Tally every line in the data that has the word "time" and report only the total.

(Stored data)
▬▬▬▬▬▬▬▬▬▬

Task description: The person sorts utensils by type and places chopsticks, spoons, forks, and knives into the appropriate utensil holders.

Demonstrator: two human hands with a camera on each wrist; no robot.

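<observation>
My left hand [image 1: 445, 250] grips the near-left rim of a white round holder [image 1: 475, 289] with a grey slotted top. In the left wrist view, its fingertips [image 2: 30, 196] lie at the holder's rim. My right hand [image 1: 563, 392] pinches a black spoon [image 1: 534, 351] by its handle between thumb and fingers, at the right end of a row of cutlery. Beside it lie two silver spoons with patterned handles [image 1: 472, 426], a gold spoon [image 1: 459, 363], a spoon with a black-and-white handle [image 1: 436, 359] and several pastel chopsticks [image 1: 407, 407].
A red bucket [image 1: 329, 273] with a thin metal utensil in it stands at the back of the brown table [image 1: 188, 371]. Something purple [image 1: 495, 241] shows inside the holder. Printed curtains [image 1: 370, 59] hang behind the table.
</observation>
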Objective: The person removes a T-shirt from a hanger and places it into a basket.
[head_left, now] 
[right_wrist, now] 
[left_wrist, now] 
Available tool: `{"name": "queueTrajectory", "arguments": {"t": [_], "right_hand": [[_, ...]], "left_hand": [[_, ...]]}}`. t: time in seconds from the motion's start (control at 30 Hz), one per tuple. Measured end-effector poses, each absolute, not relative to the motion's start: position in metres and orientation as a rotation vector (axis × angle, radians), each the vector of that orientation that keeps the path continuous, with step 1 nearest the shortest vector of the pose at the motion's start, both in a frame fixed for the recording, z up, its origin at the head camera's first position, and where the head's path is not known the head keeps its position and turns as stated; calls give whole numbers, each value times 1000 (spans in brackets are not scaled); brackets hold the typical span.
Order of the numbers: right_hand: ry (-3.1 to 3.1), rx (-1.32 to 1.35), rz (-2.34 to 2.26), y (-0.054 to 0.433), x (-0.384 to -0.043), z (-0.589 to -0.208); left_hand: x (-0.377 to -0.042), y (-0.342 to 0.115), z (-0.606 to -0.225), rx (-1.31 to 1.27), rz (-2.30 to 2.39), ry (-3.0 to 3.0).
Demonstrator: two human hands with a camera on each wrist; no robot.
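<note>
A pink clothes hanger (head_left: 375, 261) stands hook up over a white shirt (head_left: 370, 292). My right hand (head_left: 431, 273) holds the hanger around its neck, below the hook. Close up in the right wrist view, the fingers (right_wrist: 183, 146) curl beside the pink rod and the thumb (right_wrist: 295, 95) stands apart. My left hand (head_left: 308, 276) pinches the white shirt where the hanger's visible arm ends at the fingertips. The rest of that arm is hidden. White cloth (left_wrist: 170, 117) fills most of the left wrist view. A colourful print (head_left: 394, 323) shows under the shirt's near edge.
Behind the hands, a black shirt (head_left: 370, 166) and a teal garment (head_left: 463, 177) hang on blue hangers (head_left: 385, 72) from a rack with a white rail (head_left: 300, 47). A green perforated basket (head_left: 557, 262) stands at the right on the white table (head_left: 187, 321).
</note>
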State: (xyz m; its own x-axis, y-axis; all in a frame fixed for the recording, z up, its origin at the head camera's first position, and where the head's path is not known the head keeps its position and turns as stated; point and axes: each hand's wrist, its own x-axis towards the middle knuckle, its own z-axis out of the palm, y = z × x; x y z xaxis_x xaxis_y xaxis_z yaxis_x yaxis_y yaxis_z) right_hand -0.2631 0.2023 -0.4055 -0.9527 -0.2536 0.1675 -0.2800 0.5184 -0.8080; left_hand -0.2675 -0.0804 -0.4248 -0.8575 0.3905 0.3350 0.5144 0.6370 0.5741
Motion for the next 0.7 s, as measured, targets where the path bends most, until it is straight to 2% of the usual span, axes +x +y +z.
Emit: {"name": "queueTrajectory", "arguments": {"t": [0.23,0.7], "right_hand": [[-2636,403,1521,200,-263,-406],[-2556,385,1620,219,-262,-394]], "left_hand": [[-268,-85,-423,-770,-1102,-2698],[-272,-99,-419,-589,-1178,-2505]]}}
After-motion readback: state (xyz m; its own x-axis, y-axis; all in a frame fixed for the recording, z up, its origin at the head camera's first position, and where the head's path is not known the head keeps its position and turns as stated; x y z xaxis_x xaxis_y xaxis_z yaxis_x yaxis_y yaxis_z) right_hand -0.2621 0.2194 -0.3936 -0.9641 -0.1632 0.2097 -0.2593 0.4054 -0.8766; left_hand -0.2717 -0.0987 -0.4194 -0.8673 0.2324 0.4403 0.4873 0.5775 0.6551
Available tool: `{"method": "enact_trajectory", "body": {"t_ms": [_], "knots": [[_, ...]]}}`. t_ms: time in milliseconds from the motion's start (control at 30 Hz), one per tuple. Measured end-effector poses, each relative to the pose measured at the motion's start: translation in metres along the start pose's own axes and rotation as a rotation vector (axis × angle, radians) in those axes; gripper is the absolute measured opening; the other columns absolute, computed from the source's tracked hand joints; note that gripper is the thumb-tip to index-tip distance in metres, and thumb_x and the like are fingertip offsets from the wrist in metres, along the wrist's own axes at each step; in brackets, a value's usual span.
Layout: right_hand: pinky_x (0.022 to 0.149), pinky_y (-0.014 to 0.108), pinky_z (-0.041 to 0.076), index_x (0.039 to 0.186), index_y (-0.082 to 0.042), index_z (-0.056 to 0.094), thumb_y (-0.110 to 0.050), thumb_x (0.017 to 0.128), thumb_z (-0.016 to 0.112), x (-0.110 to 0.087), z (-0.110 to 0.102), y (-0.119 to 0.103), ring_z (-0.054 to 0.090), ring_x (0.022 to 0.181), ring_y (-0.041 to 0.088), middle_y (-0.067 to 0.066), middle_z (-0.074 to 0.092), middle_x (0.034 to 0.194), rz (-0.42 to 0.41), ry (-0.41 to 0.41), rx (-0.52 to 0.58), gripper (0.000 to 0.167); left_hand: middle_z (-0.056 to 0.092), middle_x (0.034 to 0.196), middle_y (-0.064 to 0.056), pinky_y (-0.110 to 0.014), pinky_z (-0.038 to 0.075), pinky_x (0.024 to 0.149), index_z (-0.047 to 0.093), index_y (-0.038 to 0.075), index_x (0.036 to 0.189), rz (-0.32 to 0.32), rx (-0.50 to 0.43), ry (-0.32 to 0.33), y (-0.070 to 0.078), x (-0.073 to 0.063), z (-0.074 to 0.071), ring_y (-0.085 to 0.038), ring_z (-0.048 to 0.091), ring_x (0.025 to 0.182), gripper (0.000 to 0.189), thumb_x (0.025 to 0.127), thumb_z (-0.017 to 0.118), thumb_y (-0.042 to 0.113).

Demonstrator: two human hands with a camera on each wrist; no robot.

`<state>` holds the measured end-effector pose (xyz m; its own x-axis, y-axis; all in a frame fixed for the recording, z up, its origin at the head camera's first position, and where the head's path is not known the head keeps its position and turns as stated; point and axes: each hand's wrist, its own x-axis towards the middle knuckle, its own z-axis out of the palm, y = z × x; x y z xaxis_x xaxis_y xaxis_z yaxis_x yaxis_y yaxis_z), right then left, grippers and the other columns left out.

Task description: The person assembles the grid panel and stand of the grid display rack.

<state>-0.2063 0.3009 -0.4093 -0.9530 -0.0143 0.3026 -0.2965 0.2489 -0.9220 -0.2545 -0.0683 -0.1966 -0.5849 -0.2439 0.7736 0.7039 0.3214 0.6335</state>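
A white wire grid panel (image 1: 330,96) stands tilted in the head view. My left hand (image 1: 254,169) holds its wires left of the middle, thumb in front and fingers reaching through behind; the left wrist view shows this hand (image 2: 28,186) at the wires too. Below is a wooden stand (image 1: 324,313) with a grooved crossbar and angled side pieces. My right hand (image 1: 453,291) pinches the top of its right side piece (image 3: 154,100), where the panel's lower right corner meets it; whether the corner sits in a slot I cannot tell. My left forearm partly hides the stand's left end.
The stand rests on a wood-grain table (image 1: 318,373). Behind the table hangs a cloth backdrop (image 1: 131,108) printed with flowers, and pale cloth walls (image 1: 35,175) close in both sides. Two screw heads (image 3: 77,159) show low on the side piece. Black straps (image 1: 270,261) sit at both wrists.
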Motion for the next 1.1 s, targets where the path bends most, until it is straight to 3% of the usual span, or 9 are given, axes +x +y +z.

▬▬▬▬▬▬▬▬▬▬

__Finished exercise__
2